#### [Problem details]
When you spot the word "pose" in a line of the data below, copy that line.

#### [Input data]

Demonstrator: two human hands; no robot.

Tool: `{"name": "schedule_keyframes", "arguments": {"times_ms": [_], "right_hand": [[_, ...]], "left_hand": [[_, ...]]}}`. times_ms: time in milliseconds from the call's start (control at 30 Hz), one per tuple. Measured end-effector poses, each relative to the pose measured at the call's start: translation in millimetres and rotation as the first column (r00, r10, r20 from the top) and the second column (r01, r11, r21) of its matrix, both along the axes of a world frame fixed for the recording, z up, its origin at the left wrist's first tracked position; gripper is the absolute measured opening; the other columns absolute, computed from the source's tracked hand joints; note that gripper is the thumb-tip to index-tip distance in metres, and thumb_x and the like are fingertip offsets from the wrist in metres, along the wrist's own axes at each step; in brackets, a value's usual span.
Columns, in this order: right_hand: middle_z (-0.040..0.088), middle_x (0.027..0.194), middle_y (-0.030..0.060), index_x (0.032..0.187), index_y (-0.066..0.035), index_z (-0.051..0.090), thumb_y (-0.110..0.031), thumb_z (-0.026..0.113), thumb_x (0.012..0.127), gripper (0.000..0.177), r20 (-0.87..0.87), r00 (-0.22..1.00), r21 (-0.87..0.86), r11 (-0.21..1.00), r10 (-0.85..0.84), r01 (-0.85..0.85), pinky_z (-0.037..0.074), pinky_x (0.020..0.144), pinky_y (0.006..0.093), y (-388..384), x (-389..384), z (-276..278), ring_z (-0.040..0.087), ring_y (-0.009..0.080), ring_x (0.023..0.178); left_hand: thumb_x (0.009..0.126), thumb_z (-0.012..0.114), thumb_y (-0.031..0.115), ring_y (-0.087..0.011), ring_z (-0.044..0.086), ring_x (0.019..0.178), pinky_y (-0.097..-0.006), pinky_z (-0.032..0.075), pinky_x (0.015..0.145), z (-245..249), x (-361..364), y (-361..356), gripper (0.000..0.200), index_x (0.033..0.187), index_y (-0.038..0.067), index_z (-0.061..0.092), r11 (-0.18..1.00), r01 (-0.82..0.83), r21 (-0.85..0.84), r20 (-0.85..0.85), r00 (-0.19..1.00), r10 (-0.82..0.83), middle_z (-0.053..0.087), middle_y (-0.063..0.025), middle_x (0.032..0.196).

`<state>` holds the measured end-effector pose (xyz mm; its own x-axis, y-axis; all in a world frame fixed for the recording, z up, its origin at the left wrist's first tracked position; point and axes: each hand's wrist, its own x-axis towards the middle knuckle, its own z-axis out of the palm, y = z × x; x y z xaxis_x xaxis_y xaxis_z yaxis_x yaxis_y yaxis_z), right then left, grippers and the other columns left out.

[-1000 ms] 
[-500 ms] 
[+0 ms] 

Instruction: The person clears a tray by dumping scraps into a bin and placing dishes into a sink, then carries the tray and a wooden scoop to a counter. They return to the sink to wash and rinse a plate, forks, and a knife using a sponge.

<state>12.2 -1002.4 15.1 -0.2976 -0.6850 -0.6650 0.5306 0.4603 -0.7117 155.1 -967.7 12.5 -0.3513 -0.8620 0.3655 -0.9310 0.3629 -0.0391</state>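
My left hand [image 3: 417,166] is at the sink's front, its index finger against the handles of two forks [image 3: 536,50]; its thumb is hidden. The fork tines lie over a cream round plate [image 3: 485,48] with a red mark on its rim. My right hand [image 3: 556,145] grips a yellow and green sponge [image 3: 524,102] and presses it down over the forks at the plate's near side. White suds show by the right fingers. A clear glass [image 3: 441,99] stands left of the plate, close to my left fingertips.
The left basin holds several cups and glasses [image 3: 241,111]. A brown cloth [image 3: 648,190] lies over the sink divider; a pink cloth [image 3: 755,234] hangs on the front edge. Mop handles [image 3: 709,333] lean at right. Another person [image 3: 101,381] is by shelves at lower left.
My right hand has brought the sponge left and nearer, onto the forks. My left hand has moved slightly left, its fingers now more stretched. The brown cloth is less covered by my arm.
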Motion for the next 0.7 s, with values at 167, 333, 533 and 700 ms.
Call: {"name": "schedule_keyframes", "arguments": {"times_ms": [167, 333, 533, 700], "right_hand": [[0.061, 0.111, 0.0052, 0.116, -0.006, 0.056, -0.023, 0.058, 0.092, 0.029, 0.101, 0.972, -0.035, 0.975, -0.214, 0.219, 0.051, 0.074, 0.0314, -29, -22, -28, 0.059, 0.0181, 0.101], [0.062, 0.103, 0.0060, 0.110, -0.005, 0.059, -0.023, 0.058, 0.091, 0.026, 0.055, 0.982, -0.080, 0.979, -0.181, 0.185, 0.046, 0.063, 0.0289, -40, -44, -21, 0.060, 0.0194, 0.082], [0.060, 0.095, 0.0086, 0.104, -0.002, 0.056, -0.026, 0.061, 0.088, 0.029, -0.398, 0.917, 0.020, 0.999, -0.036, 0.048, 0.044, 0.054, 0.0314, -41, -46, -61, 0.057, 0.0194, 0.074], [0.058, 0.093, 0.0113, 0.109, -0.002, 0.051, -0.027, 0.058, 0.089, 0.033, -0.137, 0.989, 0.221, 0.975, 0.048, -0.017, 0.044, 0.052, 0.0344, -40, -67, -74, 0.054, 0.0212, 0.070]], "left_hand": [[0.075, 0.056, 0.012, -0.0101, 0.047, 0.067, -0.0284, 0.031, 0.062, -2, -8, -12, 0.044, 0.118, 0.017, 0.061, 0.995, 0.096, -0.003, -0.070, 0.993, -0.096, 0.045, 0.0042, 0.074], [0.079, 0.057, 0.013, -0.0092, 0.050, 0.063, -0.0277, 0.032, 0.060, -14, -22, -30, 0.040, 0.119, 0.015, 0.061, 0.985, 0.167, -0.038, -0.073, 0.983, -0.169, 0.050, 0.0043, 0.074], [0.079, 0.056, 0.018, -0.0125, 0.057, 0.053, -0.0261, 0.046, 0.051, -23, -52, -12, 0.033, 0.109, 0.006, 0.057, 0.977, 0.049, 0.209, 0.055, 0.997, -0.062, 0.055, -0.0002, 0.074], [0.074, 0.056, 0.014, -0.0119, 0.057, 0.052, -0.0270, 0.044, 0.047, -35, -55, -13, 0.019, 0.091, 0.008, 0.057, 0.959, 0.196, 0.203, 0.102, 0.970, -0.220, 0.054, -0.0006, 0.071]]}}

#### [Answer area]
Tool: `{"name": "schedule_keyframes", "arguments": {"times_ms": [_], "right_hand": [[_, ...]], "left_hand": [[_, ...]]}}`. times_ms: time in milliseconds from the call's start (control at 30 Hz), one per tuple. Measured end-effector poses, each relative to the pose measured at the call's start: translation in millimetres and rotation as the first column (r00, r10, r20 from the top) and the second column (r01, r11, r21) of its matrix, both along the axes of a world frame fixed for the recording, z up, its origin at the left wrist's first tracked position; gripper is the absolute measured opening; the other columns absolute, computed from the source's tracked hand joints; note that gripper is the thumb-tip to index-tip distance in metres, and thumb_x and the like are fingertip offsets from the wrist in metres, along the wrist's own axes at each step; in brackets, a value's usual span.
`<state>` holds the measured end-effector pose (xyz mm; its own x-axis, y-axis; all in a world frame fixed for the recording, z up, its origin at the left wrist's first tracked position; point and axes: each hand's wrist, its own x-axis towards the middle knuckle, its own z-axis out of the palm, y = z × x; x y z xaxis_x xaxis_y xaxis_z yaxis_x yaxis_y yaxis_z), right then left, grippers and the other columns left out.

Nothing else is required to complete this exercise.